The way the movie portrays these dynamics had a powerful effect on the audience. One audience member remarked on the sheer lack of humanity shown in the movie and how that may help viewers gain a deeper understanding of the problems veterans face after returning home with post traumatic stress disorder.
Dr. Katherine Mallow, director of the Shoah History Archives, added her own expertise.
“That is one of the things that watching testimonies from the Shoah Archive is so clear,” Mallow said. “It’s the impact that traumatic events have on these people’s lives. I’m always so impressed with people’s ability to heal.”
Finance freshman Levi Tuinstra expressed how the event would stick with him.
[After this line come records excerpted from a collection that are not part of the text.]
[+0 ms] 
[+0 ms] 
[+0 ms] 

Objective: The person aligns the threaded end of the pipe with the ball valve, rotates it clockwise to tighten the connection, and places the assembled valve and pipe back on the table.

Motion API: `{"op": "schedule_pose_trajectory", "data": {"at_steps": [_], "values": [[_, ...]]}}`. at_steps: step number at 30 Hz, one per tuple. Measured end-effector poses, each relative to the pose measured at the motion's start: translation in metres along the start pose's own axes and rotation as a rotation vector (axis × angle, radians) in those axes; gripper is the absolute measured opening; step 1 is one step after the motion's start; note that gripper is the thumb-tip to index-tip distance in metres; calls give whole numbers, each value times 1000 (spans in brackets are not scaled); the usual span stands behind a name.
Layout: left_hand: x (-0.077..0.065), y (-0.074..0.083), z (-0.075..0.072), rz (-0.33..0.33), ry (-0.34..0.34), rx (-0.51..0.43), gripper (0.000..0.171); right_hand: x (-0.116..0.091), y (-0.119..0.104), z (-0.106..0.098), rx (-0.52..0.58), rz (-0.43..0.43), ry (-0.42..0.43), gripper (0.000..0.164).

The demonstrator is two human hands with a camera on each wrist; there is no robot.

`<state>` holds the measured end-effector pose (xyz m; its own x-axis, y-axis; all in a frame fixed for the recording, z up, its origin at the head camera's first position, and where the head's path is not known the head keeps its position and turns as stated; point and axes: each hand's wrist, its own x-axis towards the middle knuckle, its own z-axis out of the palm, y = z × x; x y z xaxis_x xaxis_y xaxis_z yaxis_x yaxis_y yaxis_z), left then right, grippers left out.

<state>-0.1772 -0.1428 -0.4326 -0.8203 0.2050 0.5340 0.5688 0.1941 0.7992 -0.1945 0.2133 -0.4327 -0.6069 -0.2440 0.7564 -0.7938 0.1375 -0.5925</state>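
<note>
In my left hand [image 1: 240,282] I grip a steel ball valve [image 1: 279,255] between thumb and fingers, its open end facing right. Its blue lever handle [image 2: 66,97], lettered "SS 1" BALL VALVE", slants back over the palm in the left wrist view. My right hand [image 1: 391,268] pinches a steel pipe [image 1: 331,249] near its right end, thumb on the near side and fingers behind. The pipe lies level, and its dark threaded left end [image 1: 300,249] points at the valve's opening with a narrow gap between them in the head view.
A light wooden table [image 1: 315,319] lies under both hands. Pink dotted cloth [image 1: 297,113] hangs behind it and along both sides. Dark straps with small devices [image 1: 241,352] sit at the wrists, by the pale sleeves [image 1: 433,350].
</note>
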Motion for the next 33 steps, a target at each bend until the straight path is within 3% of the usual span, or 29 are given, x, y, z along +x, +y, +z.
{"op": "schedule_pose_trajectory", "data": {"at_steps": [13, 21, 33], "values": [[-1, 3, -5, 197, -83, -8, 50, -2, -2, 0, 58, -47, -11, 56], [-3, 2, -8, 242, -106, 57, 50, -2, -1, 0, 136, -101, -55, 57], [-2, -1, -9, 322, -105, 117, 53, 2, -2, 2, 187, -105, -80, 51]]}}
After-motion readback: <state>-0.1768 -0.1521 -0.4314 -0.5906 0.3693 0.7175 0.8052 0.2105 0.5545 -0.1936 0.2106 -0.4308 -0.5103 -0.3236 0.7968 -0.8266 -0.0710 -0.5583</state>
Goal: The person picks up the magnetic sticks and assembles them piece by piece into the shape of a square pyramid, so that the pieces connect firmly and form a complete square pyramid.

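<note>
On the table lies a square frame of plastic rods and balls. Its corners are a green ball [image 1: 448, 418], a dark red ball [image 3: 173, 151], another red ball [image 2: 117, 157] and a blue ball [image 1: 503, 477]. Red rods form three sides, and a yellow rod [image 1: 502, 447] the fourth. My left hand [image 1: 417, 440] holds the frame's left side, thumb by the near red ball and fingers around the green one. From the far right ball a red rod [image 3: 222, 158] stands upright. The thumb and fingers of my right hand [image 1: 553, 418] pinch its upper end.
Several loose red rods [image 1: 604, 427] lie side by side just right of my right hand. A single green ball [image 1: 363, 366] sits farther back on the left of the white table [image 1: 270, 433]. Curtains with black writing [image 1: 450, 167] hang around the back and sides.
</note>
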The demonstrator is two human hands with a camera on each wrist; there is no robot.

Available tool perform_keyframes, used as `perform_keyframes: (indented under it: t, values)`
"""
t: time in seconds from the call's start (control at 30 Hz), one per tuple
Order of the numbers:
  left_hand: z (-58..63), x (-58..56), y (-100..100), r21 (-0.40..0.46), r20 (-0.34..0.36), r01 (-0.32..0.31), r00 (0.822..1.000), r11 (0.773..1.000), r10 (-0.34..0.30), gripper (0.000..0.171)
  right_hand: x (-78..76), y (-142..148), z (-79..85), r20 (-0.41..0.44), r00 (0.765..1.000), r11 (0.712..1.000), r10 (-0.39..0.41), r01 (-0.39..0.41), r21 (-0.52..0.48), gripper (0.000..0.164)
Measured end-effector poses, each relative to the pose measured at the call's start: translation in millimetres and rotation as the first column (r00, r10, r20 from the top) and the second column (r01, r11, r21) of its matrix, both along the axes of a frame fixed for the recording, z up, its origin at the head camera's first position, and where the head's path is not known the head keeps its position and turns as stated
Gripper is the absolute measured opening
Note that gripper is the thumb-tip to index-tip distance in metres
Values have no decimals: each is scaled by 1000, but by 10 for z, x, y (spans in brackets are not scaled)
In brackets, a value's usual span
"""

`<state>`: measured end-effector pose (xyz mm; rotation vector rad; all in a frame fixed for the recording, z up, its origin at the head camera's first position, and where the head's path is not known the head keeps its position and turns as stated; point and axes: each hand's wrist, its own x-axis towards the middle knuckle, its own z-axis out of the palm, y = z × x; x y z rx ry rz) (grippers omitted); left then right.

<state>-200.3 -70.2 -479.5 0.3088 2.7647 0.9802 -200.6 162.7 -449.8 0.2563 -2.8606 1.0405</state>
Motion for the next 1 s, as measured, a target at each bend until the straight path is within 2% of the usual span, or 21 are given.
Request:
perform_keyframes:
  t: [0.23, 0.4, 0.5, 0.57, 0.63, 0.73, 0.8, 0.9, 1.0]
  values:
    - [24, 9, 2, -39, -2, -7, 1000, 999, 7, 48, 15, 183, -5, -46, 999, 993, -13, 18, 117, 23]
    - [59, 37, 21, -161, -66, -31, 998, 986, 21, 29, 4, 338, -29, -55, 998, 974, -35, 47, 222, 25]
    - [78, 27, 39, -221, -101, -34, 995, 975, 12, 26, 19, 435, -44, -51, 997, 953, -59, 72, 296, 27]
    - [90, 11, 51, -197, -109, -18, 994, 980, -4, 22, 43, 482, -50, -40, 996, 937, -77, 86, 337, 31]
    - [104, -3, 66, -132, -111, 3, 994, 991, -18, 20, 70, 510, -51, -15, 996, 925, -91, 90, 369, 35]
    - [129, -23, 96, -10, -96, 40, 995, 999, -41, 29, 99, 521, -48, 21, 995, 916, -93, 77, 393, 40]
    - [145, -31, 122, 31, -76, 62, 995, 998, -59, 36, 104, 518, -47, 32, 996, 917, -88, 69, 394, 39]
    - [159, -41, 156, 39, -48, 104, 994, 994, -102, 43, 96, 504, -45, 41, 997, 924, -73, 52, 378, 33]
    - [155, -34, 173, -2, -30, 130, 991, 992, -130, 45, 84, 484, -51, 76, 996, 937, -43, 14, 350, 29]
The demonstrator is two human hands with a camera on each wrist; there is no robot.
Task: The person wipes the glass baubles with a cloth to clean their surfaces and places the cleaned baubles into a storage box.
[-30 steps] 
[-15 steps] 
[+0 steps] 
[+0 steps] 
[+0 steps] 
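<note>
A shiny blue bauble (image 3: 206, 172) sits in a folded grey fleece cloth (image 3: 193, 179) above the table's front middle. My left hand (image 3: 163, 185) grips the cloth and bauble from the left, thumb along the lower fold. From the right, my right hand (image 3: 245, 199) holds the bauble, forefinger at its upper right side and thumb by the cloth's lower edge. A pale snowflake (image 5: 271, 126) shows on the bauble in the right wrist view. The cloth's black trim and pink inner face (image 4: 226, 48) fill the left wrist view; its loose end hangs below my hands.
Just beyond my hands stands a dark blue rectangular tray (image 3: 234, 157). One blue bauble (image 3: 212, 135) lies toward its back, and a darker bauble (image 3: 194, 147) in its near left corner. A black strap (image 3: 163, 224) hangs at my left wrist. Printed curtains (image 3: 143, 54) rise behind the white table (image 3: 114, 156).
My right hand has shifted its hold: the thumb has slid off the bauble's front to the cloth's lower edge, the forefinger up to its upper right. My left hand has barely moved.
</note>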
“I can’t help but feel a sense of guilt for taking for granted the fact that I wake up never having to worry about food a day in my life,” Tuinstra said. “Someone stated [in the event] there are people who don’t think the Holocaust is true. It’s kinda scary we’re getting to that point… It’s really important to keep it alive to prevent the past from happening again.”
The event reached a wider audience than just the Ferris community. Older Big Rapids citizens and even those from the broader Michigan Jewish community came to the event.
While the event organizers hoped the movie would be educational, they urged the Ferris community to utilize Ferris’ unique access to the Shoah Archive. This catalogue holds over 50,000 testimonies from survivors of genocides throughout the world, including the Holocaust, the Rwandan Genocide and the Rape of Nanjing.
Ferris is one of three colleges to have unfettered access to this archive, and accessing it is as easy as searching for the Shoah Foundation Visual History Archive on the list of databases available on the FLITE website.